Parmi ses nombreux amants, Alexandre Dumas fils le resta neuf mois.
Quand il apprend sa mort, à 23 ans, « il a été soit ému soit très malin », sourit Corrado Augias, et en a fait l’héroïne de son roman « La Dame aux camélias », sous le patronyme de Marguerite Gautier. Giuseppe Verdi, qui assiste à une représentation de la pièce de Dumas, décide, à son tour, de se l’approprier et d’en faire un opéra.
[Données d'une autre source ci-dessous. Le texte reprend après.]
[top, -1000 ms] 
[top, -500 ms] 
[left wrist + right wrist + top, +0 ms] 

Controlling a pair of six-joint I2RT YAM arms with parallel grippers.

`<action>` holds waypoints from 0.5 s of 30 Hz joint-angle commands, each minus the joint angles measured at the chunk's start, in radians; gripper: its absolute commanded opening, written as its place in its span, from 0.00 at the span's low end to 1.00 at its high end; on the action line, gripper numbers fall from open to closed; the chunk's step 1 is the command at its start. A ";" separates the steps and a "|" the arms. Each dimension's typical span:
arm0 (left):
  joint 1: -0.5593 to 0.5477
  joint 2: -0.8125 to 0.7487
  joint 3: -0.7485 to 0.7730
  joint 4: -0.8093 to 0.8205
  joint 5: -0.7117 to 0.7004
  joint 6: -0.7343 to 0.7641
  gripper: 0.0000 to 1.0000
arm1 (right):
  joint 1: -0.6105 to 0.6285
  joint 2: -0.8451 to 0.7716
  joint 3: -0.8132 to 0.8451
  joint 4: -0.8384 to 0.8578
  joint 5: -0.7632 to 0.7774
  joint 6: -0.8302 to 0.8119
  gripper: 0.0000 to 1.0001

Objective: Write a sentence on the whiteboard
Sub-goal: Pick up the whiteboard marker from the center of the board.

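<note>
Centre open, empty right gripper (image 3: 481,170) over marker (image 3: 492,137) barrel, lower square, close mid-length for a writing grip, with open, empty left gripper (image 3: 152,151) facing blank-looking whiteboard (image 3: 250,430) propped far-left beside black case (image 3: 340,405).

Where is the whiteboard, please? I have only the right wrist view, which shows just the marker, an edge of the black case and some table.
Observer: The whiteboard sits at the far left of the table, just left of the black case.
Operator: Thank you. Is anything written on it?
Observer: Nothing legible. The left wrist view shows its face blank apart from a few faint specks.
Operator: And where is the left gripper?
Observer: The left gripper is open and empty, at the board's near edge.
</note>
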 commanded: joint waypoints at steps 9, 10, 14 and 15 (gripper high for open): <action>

« Il a mis un an à peine pour l’écrire, le composer et le scénariser sous le nom de
« La Traviata » (la dévoyée) où Marguerite deviendra Violetta ».
Dumas et Verdi dépeignent pleinement la société et ses moeurs d’après 1848, à l’époque de Louis-Philippe : l’ascension sociale, les salons, …
« J’ai voulu faire la même chose avec ce spectacle qui allie à la fois narration, musique et ‘images’ de l’époque », explique Corrado Augias.
« Il y a une vraie mise en scène de cette-fille-qui-changea-quatrefois-de-nom, celle de Stefano Mazzonis, et une musique, celle du chef Modugno qui va accompagner l’orchestre en faisant oeuvre pédagogique », poursuit Corrado Augias.
« J’aime le nom d’ ‘Affaire Traviata’, il est empreint d’énigme, ce qui est réellement le cas de cette pauvresse qui, entre-temps devenue comtesse, a fait tourner la tête de nombreux hommes mais dont seuls deux lui furent fidèles jusqu’à la mort ».